Just as in 2014 the Ukrainian military in Crimea did not expect a stab in the back from their friends, cousins and relatives with Russian chevrons, so in 2022 the Ukrainian nuclear workers did not expect similar sneaky actions from their Russian colleagues.
Since March 2022, under the cover of Russian occupation troops, Russian executives – employees of Rosatom and Russian nuclear power plants – came to Zaporizhzhia NPP. Many of them are former classmates, former nuclear colleagues of the Ukrainian specialists.
Knowing what kind of threat the peaceful atom could pose to the world in case of violations of all norms and rules of safe operation, the Russians have deployed military equipment at ZNPP and placed mines on the territory of the power plant.
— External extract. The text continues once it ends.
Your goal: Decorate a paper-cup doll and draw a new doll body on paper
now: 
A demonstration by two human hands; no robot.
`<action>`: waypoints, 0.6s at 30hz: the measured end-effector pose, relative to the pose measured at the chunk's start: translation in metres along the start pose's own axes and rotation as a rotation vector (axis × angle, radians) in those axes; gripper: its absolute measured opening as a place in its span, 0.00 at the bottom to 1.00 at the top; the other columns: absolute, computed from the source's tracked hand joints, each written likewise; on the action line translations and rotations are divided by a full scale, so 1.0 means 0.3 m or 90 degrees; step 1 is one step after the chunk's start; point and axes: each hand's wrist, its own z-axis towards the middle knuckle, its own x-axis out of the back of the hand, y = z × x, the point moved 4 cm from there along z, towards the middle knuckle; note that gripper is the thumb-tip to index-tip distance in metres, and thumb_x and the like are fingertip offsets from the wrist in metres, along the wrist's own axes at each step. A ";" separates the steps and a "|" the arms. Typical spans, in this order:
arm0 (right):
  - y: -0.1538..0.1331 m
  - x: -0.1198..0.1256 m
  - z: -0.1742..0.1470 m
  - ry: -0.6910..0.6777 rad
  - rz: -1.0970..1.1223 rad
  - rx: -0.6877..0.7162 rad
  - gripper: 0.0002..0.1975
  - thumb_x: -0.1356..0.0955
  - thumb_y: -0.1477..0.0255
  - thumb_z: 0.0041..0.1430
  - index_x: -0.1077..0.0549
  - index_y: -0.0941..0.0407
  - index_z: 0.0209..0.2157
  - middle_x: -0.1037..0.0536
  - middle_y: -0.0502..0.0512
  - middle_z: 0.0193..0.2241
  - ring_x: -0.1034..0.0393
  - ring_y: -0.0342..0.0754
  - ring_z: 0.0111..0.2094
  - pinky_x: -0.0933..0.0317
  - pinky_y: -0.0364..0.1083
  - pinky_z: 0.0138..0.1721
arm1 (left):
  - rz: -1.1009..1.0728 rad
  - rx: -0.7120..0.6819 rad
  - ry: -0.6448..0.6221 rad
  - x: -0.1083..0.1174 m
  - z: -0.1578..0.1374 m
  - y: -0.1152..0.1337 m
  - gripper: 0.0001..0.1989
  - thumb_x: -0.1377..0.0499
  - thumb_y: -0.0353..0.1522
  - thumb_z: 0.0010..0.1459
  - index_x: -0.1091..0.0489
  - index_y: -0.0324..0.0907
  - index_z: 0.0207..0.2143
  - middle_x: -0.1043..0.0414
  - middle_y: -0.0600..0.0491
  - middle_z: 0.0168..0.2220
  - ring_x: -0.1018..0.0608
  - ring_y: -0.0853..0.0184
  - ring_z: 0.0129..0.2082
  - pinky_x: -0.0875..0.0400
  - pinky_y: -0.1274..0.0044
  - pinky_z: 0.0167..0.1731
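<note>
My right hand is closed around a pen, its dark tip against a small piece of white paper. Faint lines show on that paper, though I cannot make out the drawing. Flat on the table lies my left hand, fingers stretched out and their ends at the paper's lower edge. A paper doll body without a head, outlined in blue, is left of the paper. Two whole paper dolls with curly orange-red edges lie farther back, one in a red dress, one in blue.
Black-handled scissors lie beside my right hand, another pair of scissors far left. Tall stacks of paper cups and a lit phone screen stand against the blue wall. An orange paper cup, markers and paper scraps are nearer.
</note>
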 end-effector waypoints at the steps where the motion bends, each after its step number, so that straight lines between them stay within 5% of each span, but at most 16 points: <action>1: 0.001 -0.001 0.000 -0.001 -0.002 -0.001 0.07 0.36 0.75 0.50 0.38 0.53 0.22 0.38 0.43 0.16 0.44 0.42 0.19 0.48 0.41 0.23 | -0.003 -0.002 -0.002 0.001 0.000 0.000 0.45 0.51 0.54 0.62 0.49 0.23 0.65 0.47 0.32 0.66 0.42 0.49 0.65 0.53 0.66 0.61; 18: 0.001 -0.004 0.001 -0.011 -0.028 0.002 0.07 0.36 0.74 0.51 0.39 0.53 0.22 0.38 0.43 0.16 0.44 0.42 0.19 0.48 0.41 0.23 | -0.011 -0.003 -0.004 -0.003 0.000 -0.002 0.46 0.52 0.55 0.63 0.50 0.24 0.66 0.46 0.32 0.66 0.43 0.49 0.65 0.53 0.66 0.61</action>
They shell nearby towns directly from the plant, using it as a shield. To incriminate the Ukrainian Armed Forces, they hit objects at the plant itself, including near the dry storage facility with nuclear waste.
At this point, the Russians have turned the largest nuclear power plant in Europe into a weapon, by threatening which the Kremlin tries to induce Ukraine and the West to accept Russian conditions.
Under the guise of friendship, the terrorist state has long and patiently hatched plans to use the Ukrainian nuclear power plant to threaten and blackmail the entire world. And as sad as it is to realise this fact, Russian nuclear workers are completely on the side of aggression.
It should be abundantly clear to the civilized world that Moscow is no guarantor of the safe use of peaceful nuclear energy and it should be strategic policy to exclude Rosatom and its enterprises from world markets. Friendship with Moscow is dangerous.